Nasdaq Composite Reaches Up to its 200-Day Moving Average

Chart of Nasdaq Composite (IXIC) (QQQ) - Nasdaq Composite Reaches Up to its 200-Day Moving Average
Chart of Nasdaq Composite (IXIC) (QQQ) – Nasdaq Composite Reaches Up to its 200-Day Moving Average – Source: and TradingView

If there’s one technical analysis indicator that’s held in the highest regard by technical analysts, institutional traders, retail investors and the financial media alike, it’s the 200-day moving average. But the reason for this is not abundantly clear. If it was based on the number of trading days per year, that might make some sense. But there are around 252 trading days in every year, give or take a day or two.

Why is the 200-Day Moving Average Important?

What it most likely comes down to, then, is simple tradition and inertia. The 200-day moving average has been a fixture on financial price charts for a very long time. In a way, it’s become somewhat of a self-fulfilling prophecy. So many investors and institutions and media outlets are focused on the 200-day, that mass market behavior has tended to revolve around this specific indicator. Whatever the case may be, ask any market analyst or trader, and you’re bound to be told with strong conviction that the 200-day moving average has huge price significance.

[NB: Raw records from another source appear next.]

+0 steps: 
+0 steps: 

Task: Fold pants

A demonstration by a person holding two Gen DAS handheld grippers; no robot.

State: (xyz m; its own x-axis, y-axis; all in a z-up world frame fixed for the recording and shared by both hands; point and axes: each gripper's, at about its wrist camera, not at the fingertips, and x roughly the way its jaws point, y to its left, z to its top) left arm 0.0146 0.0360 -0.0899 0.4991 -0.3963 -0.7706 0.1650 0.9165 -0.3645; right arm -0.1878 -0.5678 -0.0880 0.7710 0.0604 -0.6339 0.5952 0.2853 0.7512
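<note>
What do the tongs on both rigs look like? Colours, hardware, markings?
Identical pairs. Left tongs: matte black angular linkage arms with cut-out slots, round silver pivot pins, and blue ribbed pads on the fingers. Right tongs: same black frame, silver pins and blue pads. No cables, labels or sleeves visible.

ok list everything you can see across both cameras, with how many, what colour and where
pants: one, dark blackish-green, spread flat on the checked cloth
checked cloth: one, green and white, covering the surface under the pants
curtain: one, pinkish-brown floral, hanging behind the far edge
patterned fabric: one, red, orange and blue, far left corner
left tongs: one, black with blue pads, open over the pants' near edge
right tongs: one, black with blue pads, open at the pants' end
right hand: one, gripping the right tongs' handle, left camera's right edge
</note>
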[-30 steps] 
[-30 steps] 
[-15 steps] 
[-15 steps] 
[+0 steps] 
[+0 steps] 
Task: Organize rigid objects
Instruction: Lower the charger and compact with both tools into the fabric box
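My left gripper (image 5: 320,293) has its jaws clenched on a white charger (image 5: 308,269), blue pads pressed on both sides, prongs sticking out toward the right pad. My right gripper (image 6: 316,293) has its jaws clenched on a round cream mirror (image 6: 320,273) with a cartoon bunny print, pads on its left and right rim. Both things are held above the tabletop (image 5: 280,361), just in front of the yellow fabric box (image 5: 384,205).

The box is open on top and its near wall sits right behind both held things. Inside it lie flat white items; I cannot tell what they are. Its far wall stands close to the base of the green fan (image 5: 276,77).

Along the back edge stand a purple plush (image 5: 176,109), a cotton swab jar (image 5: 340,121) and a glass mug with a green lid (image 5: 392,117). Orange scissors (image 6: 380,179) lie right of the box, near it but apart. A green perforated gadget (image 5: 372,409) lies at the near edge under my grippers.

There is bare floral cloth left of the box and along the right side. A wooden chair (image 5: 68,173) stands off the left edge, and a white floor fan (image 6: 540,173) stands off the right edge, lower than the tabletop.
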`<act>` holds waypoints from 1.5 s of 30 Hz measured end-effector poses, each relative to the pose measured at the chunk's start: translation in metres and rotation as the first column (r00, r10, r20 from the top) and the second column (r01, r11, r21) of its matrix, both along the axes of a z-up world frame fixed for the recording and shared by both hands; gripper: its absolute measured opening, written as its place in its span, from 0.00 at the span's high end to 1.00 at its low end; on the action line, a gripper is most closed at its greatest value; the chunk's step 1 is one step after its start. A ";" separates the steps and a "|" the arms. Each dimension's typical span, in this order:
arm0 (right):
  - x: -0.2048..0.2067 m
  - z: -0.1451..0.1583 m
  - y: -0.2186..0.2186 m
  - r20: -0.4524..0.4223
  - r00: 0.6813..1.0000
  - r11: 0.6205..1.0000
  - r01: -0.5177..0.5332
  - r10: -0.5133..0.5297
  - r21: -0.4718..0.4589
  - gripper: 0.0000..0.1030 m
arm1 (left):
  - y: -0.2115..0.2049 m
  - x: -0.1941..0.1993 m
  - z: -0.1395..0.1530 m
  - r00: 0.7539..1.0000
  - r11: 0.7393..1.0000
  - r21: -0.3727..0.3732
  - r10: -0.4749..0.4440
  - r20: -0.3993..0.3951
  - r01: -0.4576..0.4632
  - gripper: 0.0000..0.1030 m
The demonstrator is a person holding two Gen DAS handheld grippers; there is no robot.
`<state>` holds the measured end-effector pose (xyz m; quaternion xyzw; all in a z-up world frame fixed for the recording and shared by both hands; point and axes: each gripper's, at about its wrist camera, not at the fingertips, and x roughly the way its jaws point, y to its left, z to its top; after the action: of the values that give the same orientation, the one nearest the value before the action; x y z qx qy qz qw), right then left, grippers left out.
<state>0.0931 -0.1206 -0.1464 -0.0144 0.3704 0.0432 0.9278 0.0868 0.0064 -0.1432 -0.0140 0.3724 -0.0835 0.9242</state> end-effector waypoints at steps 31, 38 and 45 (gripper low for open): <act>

How is the 200-Day Moving Average Used?

There are several ways in which this indicator is typically used by market participants:

  • The slope (up or down) of the moving average can be used to inform the underlying trend.
  • The position of price in relation to the 200-day (above or below) can inform whether there is a bullish or bearish bias.
  • The position of another key moving average (e.g., the 50-day) in relation to the 200-day (above or below) can also give clues as to the directional bias.
  • The 200-day often works exceptionally well as a long-term, dynamic support/resistance level in trending markets.

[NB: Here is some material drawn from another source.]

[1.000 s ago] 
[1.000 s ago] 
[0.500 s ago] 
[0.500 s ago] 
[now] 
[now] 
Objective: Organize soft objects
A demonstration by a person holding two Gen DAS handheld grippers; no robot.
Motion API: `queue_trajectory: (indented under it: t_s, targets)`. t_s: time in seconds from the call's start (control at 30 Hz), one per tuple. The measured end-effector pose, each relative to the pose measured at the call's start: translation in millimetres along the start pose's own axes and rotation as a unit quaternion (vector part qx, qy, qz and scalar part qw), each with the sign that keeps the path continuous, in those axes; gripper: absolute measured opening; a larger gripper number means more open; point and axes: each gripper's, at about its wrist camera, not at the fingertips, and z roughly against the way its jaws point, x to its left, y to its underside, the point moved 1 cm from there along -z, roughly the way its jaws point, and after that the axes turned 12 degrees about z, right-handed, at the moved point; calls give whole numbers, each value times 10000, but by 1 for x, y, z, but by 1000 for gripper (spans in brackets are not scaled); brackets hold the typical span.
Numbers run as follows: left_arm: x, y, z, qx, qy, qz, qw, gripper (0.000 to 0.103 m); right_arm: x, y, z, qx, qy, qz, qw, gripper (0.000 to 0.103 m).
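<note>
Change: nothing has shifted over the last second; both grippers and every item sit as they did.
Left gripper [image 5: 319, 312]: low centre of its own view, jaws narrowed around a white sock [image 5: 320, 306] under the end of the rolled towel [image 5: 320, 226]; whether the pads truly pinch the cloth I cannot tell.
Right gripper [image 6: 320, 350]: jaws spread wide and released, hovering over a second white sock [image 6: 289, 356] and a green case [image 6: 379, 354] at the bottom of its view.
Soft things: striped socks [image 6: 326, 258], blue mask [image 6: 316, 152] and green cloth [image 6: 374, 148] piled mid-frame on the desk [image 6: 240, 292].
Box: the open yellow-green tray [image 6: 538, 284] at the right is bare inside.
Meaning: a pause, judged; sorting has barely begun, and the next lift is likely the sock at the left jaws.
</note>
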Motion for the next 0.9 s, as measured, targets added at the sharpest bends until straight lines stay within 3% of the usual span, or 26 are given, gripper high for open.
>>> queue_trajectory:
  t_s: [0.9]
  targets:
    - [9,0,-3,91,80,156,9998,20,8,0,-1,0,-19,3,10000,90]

Nasdaq Composite Reaches 200-Day Moving Average

This brings us to the Nasdaq Composite market index, and its heavily traded ETF, QQQ. Of the three most popular large-cap indexes – the Dow Jones Industrial Average, the S&P 500, and the Nasdaq Composite – only the traditionally tech-heavy Nasdaq has just reached up to its 200-day moving average. The other two have already risen to leave their 200-day averages well behind. That being said, the Nasdaq Composite has surged by a greater percentage (around 20% as of the market close on 2/20/2019) from its late-December lows than both the Dow and S&P 500.

What May Come Next?

From a technical perspective, what does this tell us about the Nasdaq Composite and the markets in general? Clearing the 200-day moving average to the upside is like overcoming a major psychological barrier. At this point, a Nasdaq breakout above this key indicator is little more than a technicality, given that the Dow and S&P 500 have already done so. But having all three key indexes well above their respective 200-day moving averages will provide investors a certain degree of confidence that stocks are indeed back in bull market territory.